Dia setuju bahwa PR-ing yang diturunkan dalam bentuk Branding itu sangat penting dan menentukan seperti apa wajah yang ingin dicitrakan di pasar dunia. Dia juga setuju dengan statemen Menpar Arief Yahya bahwa PR itu Promise untuk Reputation. Dirinya juga sependapat bahwa ujung dari national branding adalah TTI, tourism, trade, dan investment. “Kalau tourism kita sudah sangat kuat dan menduduki peringat pertama, mengapa bukan tourism saja yang meng-endors yang lain?” katanya.
Kata mantan Pemimpin Redaksi LKBN Antara itu, bagi Indonesia, trend itu sudah on the right track. “Pariwisata akan menjadi sumber pendapatan Negara yang utama.
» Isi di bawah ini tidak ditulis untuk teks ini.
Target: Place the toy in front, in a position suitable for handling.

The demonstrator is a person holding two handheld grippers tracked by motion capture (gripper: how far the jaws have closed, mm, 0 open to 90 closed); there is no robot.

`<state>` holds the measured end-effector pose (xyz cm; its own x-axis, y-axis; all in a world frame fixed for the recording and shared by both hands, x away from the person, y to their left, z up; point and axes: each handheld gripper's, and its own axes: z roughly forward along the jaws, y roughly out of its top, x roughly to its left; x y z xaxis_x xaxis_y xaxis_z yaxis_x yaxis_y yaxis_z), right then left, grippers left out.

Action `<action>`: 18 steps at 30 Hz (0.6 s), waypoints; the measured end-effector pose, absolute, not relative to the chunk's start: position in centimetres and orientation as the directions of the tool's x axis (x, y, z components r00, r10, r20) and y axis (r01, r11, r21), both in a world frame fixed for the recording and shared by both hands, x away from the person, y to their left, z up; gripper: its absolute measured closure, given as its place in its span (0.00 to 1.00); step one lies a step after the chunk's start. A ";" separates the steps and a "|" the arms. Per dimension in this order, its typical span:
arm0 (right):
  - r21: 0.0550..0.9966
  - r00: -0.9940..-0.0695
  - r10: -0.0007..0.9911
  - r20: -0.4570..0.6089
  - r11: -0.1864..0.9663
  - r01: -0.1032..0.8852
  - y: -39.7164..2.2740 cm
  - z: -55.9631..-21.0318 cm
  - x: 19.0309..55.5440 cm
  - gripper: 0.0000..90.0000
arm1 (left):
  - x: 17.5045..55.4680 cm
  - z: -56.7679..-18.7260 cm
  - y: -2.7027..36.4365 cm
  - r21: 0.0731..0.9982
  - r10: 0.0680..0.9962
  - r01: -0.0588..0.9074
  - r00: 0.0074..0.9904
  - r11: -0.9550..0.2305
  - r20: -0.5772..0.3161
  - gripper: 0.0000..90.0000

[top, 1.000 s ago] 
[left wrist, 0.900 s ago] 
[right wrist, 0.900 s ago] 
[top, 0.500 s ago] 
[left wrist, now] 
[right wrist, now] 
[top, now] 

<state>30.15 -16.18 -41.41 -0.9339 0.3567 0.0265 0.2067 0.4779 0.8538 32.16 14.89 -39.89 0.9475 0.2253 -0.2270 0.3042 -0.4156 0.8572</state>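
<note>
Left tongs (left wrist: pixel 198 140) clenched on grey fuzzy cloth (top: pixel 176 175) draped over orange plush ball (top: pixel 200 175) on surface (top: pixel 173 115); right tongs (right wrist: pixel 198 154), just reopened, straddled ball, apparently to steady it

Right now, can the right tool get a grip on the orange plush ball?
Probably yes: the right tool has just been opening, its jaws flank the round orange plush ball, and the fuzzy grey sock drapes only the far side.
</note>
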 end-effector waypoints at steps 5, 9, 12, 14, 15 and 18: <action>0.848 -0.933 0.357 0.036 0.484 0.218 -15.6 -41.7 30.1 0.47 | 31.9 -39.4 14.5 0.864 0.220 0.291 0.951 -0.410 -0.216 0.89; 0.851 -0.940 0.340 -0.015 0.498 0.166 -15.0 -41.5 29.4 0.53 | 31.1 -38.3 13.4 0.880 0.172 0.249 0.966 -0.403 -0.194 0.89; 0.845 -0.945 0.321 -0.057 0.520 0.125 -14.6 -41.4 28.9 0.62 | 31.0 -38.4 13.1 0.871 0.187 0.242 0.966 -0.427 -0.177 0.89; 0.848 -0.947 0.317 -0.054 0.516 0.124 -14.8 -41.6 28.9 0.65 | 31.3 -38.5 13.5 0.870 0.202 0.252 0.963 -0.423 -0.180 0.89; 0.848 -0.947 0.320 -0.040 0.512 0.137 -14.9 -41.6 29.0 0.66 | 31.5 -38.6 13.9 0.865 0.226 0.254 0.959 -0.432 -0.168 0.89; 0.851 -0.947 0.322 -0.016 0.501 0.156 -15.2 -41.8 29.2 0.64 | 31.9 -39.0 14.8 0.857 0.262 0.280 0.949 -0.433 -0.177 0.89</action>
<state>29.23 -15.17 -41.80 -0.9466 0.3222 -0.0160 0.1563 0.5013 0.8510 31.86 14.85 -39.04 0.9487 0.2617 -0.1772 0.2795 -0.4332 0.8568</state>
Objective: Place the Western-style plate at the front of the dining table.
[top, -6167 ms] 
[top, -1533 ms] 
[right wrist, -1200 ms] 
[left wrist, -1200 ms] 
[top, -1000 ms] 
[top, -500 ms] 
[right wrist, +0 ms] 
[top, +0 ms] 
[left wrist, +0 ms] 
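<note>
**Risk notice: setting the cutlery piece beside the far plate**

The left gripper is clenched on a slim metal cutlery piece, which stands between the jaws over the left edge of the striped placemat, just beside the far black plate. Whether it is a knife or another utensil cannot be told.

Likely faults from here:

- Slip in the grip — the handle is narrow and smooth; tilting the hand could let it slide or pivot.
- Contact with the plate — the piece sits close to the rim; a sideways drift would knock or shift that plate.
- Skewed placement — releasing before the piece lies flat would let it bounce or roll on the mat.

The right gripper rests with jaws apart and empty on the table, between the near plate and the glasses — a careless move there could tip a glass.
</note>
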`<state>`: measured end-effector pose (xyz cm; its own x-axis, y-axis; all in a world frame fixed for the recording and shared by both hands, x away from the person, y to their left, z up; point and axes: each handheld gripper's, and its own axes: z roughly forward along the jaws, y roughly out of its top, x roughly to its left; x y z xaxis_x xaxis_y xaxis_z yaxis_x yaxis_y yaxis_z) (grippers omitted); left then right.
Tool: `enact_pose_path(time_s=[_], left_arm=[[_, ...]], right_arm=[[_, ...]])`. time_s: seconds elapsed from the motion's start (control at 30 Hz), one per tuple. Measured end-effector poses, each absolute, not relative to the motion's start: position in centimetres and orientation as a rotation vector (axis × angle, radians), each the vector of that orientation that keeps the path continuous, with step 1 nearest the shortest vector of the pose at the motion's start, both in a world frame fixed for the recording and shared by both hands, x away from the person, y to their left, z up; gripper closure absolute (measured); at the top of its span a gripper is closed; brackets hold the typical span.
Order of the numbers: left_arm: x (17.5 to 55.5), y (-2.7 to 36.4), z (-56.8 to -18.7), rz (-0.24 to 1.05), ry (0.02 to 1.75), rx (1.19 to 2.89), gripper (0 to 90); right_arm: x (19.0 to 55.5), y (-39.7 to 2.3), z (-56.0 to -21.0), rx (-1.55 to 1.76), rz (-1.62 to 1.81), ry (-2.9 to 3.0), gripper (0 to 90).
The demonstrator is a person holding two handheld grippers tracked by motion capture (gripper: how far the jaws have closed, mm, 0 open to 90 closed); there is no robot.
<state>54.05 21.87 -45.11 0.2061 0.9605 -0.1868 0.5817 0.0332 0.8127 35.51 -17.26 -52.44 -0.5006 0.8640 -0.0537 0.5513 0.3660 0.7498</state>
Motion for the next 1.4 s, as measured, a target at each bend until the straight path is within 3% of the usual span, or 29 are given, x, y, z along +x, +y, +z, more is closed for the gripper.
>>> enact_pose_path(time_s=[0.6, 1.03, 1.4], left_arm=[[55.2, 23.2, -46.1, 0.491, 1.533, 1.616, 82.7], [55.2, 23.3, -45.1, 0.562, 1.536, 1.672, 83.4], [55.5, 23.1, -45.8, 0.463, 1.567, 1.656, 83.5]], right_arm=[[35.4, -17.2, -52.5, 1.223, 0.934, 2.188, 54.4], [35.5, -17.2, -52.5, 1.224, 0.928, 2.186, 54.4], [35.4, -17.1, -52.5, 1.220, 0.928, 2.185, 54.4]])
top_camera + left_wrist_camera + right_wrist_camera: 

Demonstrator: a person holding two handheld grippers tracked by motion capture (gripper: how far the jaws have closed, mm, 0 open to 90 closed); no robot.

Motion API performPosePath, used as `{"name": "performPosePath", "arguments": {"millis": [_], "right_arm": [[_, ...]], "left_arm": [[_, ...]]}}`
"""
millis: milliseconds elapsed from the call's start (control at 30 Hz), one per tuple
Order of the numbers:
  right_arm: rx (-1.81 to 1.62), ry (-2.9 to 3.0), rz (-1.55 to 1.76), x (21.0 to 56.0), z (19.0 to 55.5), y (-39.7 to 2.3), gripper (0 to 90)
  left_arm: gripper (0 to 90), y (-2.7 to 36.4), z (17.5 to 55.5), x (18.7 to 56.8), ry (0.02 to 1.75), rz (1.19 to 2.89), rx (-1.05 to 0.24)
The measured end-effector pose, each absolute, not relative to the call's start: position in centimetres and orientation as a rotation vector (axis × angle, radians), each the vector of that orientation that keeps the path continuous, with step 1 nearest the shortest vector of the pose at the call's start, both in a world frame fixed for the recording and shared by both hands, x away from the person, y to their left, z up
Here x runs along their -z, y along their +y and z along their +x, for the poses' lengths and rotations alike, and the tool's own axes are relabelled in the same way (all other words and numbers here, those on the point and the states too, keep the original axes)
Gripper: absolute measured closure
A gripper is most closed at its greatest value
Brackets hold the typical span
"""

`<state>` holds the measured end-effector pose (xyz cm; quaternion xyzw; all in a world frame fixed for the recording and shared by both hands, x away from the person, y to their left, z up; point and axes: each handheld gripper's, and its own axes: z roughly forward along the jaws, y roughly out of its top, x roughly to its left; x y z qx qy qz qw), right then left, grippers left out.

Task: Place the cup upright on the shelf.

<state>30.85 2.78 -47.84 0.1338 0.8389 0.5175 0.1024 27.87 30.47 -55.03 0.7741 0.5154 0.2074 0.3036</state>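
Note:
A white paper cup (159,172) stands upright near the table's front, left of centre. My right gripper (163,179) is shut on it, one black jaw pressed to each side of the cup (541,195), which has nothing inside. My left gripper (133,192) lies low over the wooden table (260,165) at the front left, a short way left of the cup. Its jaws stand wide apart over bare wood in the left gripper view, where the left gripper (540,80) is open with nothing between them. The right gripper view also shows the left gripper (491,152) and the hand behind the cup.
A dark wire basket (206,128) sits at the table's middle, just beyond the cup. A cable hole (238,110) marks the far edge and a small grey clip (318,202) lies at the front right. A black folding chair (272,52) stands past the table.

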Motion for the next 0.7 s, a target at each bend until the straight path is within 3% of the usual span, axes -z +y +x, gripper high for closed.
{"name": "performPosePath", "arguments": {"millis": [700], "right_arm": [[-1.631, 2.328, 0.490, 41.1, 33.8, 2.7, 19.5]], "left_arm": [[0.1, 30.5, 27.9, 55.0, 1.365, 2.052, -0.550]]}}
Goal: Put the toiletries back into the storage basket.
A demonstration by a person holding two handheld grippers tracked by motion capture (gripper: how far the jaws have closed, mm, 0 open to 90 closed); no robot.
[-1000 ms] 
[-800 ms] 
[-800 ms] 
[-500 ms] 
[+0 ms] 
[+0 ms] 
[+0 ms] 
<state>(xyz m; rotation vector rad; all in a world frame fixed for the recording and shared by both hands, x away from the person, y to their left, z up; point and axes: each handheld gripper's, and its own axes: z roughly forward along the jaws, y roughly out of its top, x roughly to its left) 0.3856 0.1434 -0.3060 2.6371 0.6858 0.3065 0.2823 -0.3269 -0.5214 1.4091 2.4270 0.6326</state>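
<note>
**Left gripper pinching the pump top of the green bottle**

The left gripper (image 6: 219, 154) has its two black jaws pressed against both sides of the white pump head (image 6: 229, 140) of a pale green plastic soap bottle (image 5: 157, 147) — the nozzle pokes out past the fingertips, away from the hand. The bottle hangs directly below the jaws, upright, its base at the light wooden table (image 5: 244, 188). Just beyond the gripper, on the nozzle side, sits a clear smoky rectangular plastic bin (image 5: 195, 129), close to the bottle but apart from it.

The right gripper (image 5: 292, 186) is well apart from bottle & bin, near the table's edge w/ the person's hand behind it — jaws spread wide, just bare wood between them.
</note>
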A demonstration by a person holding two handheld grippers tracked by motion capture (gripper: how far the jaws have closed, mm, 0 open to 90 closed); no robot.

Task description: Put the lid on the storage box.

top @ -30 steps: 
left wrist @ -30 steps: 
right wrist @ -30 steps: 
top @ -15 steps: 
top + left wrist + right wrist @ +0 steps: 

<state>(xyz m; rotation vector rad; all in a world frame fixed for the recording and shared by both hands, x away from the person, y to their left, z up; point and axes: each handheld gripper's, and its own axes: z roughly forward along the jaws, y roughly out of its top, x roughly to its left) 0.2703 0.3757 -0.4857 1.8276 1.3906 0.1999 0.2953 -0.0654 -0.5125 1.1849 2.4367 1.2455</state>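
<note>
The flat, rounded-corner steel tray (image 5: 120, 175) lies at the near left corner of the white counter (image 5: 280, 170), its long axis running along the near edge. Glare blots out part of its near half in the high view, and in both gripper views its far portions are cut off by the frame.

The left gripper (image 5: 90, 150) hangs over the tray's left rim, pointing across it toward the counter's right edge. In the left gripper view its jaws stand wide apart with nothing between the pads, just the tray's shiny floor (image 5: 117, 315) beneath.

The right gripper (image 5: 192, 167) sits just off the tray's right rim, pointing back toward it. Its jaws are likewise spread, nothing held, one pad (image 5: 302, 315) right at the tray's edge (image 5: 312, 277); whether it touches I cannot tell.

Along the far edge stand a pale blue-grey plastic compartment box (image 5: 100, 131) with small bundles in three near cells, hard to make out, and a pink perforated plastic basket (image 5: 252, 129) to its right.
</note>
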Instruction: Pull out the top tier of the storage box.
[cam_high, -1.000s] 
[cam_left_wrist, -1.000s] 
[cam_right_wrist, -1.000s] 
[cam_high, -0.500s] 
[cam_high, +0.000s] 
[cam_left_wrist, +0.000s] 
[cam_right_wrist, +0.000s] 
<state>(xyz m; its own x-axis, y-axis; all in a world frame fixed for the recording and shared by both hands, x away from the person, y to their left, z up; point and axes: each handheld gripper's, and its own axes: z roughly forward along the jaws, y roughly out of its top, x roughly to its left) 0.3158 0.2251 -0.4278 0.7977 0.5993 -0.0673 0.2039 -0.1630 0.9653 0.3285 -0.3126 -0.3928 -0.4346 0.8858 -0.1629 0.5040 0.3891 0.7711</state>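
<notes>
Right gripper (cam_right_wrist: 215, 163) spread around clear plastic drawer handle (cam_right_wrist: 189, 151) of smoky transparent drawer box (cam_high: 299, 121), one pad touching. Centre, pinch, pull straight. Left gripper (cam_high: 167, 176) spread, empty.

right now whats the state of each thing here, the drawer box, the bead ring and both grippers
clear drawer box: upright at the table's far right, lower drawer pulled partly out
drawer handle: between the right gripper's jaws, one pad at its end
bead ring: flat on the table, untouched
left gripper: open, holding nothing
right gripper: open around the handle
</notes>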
Pariwisata juga akan menjadi bebek emas nomor satu devisa Negara. Ketika pendapatan migas turun, Pariwisata cenderung naik dari waktu ke waktu. Betul Kata Pak AY, nanti sumber pendapatan Negara itu tidak lagi dikategorikan sebagai migas dan non migas. Tapi Pariwisata dan Non Pariwisata!” ujarnya.
Ahmad Khusaeni juga menjelaskan bahwa dunia sekarang terjadi trend disruptive marketing, di mana terjadi penciptaan pasar baru dari kalangan anak muda dan level menengan bawah. Tadinya mereka memang tidak dijadikan target market. Ini terbukti, dari sukses budget airline atau LCC (low cost carrier), dan budget hotel, sehingga semua orang bisa berwisata.
“Sedangkan anak-anak muda menjadi generasi milenial yang senang leisure dan narsis di media sosial. Jadi Pariwisata akan menjadi bisnis yang luar biasa menguntungkan,” kata dia.
Brand yang dibangun dengan Wonderful Indonesia itu, nantinya akan semakin mempercepat popularitas destinasi baru yang dipromosikan. Seperti 10 top destinasi wisata yang sering disebut dengan 10 Bali Baru dan Kawasan Ekonomi Khusus (KEK) Pariwisata yang sedang getol dikembangkan Kemenpar.